How to complete this task: Nothing in the records may change when you print them out again.

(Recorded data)
============================================================

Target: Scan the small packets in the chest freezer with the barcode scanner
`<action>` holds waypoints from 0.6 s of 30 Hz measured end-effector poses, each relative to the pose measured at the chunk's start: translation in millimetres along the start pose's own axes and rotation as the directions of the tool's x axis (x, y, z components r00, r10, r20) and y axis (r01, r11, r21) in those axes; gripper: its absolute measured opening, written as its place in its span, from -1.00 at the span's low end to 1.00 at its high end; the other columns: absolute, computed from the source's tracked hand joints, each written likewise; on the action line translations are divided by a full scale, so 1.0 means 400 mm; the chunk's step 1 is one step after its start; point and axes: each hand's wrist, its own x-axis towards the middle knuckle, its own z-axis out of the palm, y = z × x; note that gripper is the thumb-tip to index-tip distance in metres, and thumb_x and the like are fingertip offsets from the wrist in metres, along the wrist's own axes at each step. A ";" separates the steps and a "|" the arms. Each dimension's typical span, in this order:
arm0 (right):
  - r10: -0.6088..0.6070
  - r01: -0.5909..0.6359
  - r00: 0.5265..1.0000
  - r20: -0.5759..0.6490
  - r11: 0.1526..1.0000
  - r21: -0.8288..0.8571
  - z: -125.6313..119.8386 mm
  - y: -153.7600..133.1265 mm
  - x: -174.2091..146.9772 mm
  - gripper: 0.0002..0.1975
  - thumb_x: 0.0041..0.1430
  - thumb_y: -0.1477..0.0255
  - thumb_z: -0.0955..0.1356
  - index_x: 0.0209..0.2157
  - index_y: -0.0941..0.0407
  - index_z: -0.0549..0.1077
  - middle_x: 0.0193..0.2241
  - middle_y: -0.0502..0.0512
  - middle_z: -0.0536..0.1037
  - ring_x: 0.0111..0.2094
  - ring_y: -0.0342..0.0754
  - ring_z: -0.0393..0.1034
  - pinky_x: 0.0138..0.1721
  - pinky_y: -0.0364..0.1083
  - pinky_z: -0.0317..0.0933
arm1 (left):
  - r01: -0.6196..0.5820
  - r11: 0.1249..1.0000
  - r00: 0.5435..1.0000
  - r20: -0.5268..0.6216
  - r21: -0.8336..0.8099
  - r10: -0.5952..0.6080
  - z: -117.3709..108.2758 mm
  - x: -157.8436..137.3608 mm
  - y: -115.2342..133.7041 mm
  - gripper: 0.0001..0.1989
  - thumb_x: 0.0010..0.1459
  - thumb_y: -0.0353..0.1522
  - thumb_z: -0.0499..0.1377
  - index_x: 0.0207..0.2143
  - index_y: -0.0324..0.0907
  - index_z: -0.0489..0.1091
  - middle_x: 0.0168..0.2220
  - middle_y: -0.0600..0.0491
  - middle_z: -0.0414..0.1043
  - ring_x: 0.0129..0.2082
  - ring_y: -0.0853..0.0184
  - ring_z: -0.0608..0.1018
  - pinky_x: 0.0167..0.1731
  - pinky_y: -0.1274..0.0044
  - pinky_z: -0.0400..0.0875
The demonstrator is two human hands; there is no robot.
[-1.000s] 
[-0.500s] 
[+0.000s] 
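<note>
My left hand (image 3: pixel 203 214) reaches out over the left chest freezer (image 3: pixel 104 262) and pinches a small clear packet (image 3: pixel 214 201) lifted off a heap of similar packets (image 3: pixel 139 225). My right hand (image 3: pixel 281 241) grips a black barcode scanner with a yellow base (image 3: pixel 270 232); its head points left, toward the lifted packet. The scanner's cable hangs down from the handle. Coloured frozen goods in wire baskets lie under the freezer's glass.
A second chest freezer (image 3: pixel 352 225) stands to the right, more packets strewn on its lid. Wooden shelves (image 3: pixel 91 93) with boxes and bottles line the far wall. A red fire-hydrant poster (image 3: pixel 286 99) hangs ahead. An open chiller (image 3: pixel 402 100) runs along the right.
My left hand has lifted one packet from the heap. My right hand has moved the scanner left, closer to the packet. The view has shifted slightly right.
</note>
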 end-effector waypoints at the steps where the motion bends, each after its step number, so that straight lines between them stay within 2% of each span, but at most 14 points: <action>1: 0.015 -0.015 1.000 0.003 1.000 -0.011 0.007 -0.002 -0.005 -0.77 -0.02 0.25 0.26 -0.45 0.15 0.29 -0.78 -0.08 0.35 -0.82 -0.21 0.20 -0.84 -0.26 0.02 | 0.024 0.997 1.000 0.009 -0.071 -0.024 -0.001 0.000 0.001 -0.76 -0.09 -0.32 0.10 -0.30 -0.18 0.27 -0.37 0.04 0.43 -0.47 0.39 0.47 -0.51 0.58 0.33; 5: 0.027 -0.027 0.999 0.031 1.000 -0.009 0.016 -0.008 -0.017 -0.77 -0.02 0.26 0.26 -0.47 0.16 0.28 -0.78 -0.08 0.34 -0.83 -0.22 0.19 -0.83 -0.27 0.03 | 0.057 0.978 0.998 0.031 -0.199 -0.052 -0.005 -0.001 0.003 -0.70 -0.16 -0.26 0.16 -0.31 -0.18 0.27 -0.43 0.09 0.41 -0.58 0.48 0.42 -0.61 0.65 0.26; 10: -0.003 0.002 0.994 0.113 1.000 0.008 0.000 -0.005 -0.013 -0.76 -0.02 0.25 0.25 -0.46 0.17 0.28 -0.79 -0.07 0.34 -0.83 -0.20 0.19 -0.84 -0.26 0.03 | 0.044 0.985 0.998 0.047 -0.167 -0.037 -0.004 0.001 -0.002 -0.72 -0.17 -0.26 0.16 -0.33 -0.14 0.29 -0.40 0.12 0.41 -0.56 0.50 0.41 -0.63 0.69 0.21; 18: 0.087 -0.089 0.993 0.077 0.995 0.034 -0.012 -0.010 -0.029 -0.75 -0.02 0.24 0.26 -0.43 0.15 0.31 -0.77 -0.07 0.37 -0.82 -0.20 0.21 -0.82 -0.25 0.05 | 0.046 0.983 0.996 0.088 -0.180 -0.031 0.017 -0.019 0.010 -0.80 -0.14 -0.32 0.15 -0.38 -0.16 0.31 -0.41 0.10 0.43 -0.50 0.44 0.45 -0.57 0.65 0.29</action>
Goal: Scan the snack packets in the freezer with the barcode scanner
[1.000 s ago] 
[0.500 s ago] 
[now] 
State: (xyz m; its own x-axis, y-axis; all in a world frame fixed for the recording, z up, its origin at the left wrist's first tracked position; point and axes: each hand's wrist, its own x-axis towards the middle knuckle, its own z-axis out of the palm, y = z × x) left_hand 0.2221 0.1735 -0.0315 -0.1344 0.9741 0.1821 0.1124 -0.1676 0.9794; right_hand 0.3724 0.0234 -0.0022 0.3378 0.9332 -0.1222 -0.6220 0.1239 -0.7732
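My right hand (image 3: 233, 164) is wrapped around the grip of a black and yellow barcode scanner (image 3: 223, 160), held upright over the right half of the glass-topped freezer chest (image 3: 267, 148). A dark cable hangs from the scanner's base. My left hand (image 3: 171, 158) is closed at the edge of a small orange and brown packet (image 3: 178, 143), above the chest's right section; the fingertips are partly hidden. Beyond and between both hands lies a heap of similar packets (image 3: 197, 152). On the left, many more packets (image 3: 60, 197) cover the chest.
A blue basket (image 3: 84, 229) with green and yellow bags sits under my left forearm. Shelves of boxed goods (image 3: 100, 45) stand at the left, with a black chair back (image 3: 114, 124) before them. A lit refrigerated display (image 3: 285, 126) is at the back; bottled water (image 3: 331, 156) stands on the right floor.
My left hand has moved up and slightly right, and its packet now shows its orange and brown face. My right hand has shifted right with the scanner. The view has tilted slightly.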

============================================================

Response:
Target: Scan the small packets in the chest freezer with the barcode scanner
`<action>` holds waypoints from 0.6 s of 30 Hz measured end-effector poses, each relative to the pose measured at the chunk's start: translation in millimetres along the start pose's own axes and rotation as the directions of the tool's x axis (x, y, z components r00, r10, r20) and y axis (r01, r11, r21) in those axes; gripper: its absolute measured opening, written as its place in its span, from -1.00 at the span's low end to 1.00 at its high end; the other columns: absolute, computed from the source's tracked hand joints, each written likewise; on the action line translations are divided by a full scale, so 1.0 means 400 mm; the chunk's step 1 is one step after its start; point and axes: each hand's wrist, its own x-axis towards the middle knuckle, its own z-axis out of the palm, y = z × x; note that gripper is the thumb-tip to index-tip distance in metres, and thumb_x and the like are fingertip offsets from the wrist in metres, along the wrist's own axes at each step. A ";" separates the steps and a "|" the arms. Each dimension's typical span, in this order:
arm0 (right):
  - r10: -0.6088..0.6070
  - r01: -0.5909..0.6359
  - r00: 0.5265..1.0000
  - r20: -0.5759..0.6490
  - r11: 0.1526..1.0000
  - r21: -0.8288..0.8571
  - z: -125.6313..119.8386 mm
  - y: -153.7600..133.1265 mm
  - x: -174.2091..146.9772 mm
  - gripper: 0.0002..0.1975
  - thumb_x: 0.0041..0.1430
  - thumb_y: -0.1477..0.0255
  - thumb_z: -0.0955..0.1356
  - index_x: 0.0209..0.2157
  - index_y: -0.0941..0.0407
  - index_z: -0.0549..0.1077
  - middle_x: 0.0193..0.2241
  - middle_y: -0.0502..0.0512
  - middle_z: -0.0536..0.1037
  - ring_x: 0.0111..0.2094
  - ring_y: -0.0342..0.0754
  - ring_z: -0.0393..0.1034
  - pinky_x: 0.0138..0.1721
  - pinky_y: -0.0364..0.1083
  - pinky_z: -0.0317..0.0933
arm1 (left):
  - r01: -0.6196..0.5820
  - r11: 0.1249..1.0000
  - r00: 0.5435..1.0000
  - r20: -0.5268..0.6216
  - r21: -0.8336..0.8099
  - r10: -0.5952..0.6080
  - z: -117.3709..108.2758 mm
  - x: -157.8436..137.3608 mm
  - y: -115.2342..133.7041 mm
  - gripper: 0.0001..0.1989
  - thumb_x: 0.0010..0.1459
  - thumb_y: -0.0353..0.1522
  - thumb_z: -0.0499..0.1377
  - index_x: 0.0207..0.2143
  - index_y: -0.0324..0.0907
  - index_z: -0.0489..0.1091
  - middle_x: 0.0168..0.2220
  - middle_y: -0.0600..0.0491
  - middle_z: -0.0414..0.1043
  - ring_x: 0.0129..0.2082
  - ring_y: -0.0853..0.0184
  - ring_z: -0.0608..0.1018
  - pinky_x: 0.0167..0.1731
  - pinky_y: -0.1274..0.0044
  - pinky_z: -0.0400..0.0875
The demonstrator is two human hands; there is no robot.
[-1.000s] 
[-0.500s] 
[+0.000s] 
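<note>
My left hand (image 3: pixel 203 214) reaches out over the left chest freezer (image 3: pixel 104 262) and pinches a small clear packet (image 3: pixel 214 201) lifted off a heap of similar packets (image 3: pixel 139 225). My right hand (image 3: pixel 281 241) grips a black barcode scanner with a yellow base (image 3: pixel 270 232); its head points left, toward the lifted packet. The scanner's cable hangs down from the handle. Coloured frozen goods in wire baskets lie under the freezer's glass.
A second chest freezer (image 3: pixel 352 225) stands to the right, more packets strewn on its lid. Wooden shelves (image 3: pixel 91 93) with boxes and bottles line the far wall. A red fire-hydrant poster (image 3: pixel 286 99) hangs ahead. An open chiller (image 3: pixel 402 100) runs along the right.
My left hand has lifted one packet from the heap. My right hand has moved the scanner left, closer to the packet. The view has shifted slightly right.
</note>
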 end-effector waypoints at the steps where the motion bends, each after its step number, so that straight lines between them stay within 2% of each span, but at most 14 points: <action>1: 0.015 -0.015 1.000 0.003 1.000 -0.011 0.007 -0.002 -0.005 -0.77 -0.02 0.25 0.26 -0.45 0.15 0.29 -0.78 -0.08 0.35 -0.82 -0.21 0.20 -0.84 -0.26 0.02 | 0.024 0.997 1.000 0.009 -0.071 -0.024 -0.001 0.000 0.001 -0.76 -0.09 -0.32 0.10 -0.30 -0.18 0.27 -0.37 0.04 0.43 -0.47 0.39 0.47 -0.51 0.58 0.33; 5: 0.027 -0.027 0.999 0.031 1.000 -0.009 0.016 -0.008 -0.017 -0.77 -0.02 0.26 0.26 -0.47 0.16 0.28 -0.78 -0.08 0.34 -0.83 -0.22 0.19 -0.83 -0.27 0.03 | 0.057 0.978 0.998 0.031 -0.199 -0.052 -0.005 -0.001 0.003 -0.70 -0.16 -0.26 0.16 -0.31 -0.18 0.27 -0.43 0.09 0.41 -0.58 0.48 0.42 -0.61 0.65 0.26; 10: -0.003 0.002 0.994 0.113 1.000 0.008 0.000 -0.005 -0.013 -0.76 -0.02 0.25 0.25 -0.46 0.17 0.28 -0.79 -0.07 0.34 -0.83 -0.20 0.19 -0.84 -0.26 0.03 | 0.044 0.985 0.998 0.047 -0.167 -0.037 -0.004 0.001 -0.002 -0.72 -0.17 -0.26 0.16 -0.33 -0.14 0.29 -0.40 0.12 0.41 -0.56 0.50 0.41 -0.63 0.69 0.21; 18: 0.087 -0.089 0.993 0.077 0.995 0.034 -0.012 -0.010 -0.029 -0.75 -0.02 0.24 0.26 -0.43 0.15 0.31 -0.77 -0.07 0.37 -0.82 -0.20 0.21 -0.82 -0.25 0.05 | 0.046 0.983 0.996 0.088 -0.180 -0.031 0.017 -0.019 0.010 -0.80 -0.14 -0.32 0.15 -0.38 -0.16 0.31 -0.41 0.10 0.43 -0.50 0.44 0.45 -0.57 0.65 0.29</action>
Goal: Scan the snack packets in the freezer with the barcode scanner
[1.000 s ago] 
[0.500 s ago] 
[now] 
State: (xyz m; its own x-axis, y-axis; all in a world frame fixed for the recording, z up, its origin at the left wrist's first tracked position; point and axes: each hand's wrist, its own x-axis towards the middle knuckle, its own z-axis out of the palm, y = z × x) left_hand 0.2221 0.1735 -0.0315 -0.1344 0.9741 0.1821 0.1124 -0.1676 0.9794; right_hand 0.3724 0.0234 -0.0022 0.3378 0.9332 -0.1222 -0.6220 0.1239 -0.7732
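My right hand (image 3: 233, 164) is wrapped around the grip of a black and yellow barcode scanner (image 3: 223, 160), held upright over the right half of the glass-topped freezer chest (image 3: 267, 148). A dark cable hangs from the scanner's base. My left hand (image 3: 171, 158) is closed at the edge of a small orange and brown packet (image 3: 178, 143), above the chest's right section; the fingertips are partly hidden. Beyond and between both hands lies a heap of similar packets (image 3: 197, 152). On the left, many more packets (image 3: 60, 197) cover the chest.
A blue basket (image 3: 84, 229) with green and yellow bags sits under my left forearm. Shelves of boxed goods (image 3: 100, 45) stand at the left, with a black chair back (image 3: 114, 124) before them. A lit refrigerated display (image 3: 285, 126) is at the back; bottled water (image 3: 331, 156) stands on the right floor.
My left hand has moved up and slightly right, and its packet now shows its orange and brown face. My right hand has shifted right with the scanner. The view has tilted slightly.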

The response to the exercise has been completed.